No real data is perfectly described by a perfect normal distribution.

A normal distribution can be completely defined by two characteristics.

It's mean and standard deviation.

Now again, no real world data has a perfect normal distribution.

However, some continuous measures are

reasonably approximated by normal distribution.

We saw two examples in this lecture set.

And again, there's a subject [UNKNOWN] element here by looking at histograms,

et cetera and seeing, do we meet roughly the criteria for approximate normality?

But if we do, we can use these properties to estimate

percentiles for the population from which these date come.

When dealing with samples of approximately normal distributed data,

the distribution of sample values will also be approximately normal.

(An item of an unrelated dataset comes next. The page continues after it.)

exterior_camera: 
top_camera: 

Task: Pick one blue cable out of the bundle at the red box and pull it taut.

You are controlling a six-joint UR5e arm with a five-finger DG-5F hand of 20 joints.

So if we see evidence in the sample of data that, that it's

approximately normal, it's indicative of coming from

a larger population distribution that's approximately normal.

Right?

And we can use the sample mean and standard deviation estimates

of these sample data to create

ranges considering certain percentage of observations.

Or in other words, estimate the probability that an

observed data point falls within a certain range of values.

[UNKNOWN] all 95% for example.

And we can also figure out how far any individual data point is

from the mean of its distribution in standardized units to compute a z score.

Now, we, we can actually do that for any type of distribution.

But when dealing with normal distributions, we can convert

these z scores to statements about relative proportions and probabilities,

hence percentiles, for values that have an approximately normal distribution.